▶ _Aim of the exercise_:
Without any of the pictures, transcribe all the lines below exactly.

▶ _Data_:
┄┄┄┄┄┄┄┄┄┄
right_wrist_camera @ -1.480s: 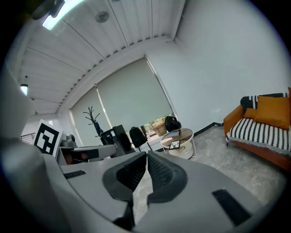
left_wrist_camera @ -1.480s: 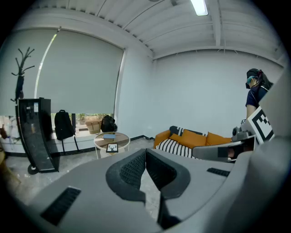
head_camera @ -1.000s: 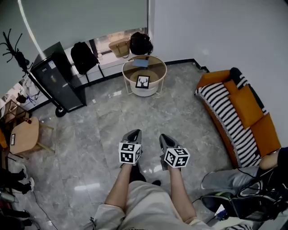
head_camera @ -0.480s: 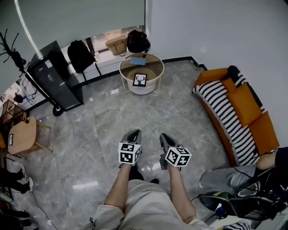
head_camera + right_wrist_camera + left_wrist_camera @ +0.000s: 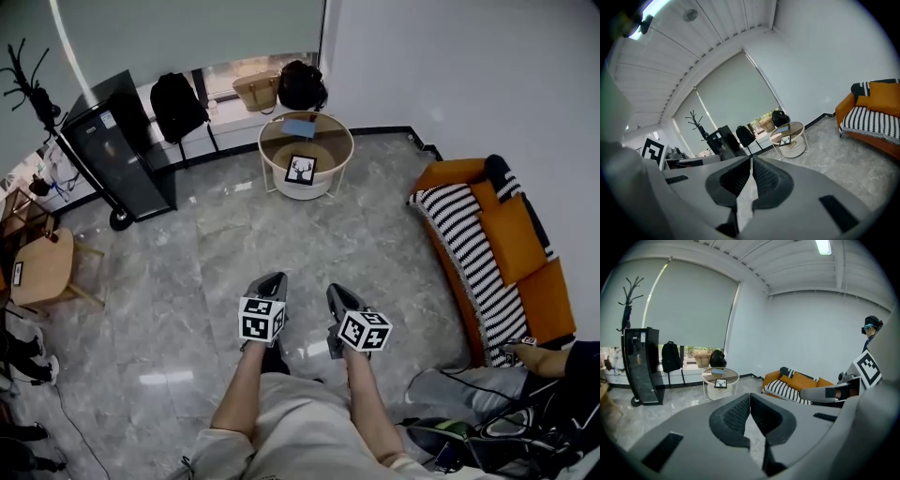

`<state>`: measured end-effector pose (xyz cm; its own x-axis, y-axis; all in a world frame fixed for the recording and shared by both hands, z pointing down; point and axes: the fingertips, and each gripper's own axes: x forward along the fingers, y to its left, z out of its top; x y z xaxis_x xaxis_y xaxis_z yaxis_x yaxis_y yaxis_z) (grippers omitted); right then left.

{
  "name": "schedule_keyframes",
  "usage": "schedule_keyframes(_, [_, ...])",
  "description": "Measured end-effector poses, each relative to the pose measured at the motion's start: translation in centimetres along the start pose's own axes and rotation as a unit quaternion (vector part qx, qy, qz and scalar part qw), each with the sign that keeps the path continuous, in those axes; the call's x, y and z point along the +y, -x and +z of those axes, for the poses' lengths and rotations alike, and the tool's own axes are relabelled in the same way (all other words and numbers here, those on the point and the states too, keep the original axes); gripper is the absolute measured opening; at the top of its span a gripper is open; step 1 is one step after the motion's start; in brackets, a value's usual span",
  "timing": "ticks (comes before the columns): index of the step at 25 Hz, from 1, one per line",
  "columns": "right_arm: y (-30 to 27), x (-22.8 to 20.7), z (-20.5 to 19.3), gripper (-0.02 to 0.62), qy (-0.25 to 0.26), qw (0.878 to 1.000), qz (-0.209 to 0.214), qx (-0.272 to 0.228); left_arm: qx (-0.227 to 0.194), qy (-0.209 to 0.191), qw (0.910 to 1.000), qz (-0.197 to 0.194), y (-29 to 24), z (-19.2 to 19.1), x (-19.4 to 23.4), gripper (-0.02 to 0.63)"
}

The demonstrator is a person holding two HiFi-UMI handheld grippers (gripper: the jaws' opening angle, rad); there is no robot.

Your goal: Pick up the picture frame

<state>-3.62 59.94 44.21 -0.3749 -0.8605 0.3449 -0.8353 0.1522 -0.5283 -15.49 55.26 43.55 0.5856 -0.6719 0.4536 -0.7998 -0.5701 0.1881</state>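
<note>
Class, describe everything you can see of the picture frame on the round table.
The picture frame is small and rectangular, with a thin black border around a white picture of a black antlered deer head. It rests on the near side of the top of the round table, with nothing else touching it.

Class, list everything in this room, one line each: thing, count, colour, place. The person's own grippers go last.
picture frame: one, black, on the round table
round table: one, white, near the window
blue item: one, blue, on the table behind the frame
sofa: one, orange with striped throw, right wall
backpack: one, black, left of the table
tan bag: one, tan, by the window
black bag: one, black, beside the tan bag
cabinet: one, black, far left
wooden table: one, light wood, left edge
left gripper: one, grey, foreground, shut, empty
right gripper: one, grey, foreground, shut, empty
</note>
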Motion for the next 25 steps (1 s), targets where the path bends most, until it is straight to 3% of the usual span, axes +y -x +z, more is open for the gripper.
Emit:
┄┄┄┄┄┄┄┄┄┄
▶ _Response box_:
right_wrist_camera @ -1.480s: 
left_wrist_camera @ -1.480s: 
head_camera @ -1.000s: 
head_camera @ -0.480s: 
head_camera + right_wrist_camera + left_wrist_camera @ +0.000s: 

`<state>`: measured end-effector pose (xyz cm; its own x-axis, y-axis; all in a world frame fixed for the recording and shared by both hands, z pointing down; point and axes: the fingertips, and each gripper's own axes: x forward along the fingers, y to its left, z out of its top; x y z xaxis_x xaxis_y xaxis_z yaxis_x yaxis_y yaxis_z) (grippers omitted); right then left.

{
  "name": "schedule_keyframes",
  "usage": "schedule_keyframes(_, [_, ...])",
  "description": "Measured end-effector poses, each relative to the pose measured at the motion's start: translation in centimetres along the start pose's own axes and rotation as a unit quaternion (vector part qx, qy, qz and scalar part qw), each with the sign that keeps the path continuous, in those axes; the call's x, y and z point along the +y, -x and +z of those axes, for the poses' lengths and rotations alike, and the tool's own axes are relabelled in the same way (all other words and numbers here, those on the point and the states too, keep the original axes); gripper is the absolute measured opening; at the top of its span a gripper is open; step 1 is one step after the motion's start; in brackets, a value's usual span",
  "timing": "ticks (comes before the columns): index of the step at 25 Hz, from 1, one per line",
  "columns": "right_arm: y (-30 to 27), x (-22.8 to 20.7), z (-20.5 to 19.3), gripper (-0.02 to 0.62), qy (-0.25 to 0.26), qw (0.878 to 1.000), qz (-0.209 to 0.214), qx (-0.272 to 0.228); left_arm: qx (-0.227 to 0.194), qy (-0.209 to 0.191), qw (0.910 to 1.000), qz (-0.197 to 0.194), y (-29 to 24), z (-19.2 to 19.1), x (-19.4 to 23.4), gripper (-0.02 to 0.63)"
}

The demonstrator is a person holding two HiFi-UMI handheld grippers (gripper: the jaws' opening angle, rad); there is no robot.

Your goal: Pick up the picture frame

<state>-3.62 59.94 44.21 -0.3749 -0.8605 0.3449 -0.8353 0.1522 -0.5283 -15.49 55.26 43.55 0.5856 -0.6719 0.4536 -0.7998 -0.5701 0.1881</state>
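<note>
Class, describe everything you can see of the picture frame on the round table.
The picture frame is small and rectangular, with a thin black border around a white picture of a black antlered deer head. It rests on the near side of the top of the round table, with nothing else touching it.

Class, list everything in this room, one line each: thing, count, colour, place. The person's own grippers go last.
picture frame: one, black, on the round table
round table: one, white, near the window
blue item: one, blue, on the table behind the frame
sofa: one, orange with striped throw, right wall
backpack: one, black, left of the table
tan bag: one, tan, by the window
black bag: one, black, beside the tan bag
cabinet: one, black, far left
wooden table: one, light wood, left edge
left gripper: one, grey, foreground, shut, empty
right gripper: one, grey, foreground, shut, empty
</note>
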Motion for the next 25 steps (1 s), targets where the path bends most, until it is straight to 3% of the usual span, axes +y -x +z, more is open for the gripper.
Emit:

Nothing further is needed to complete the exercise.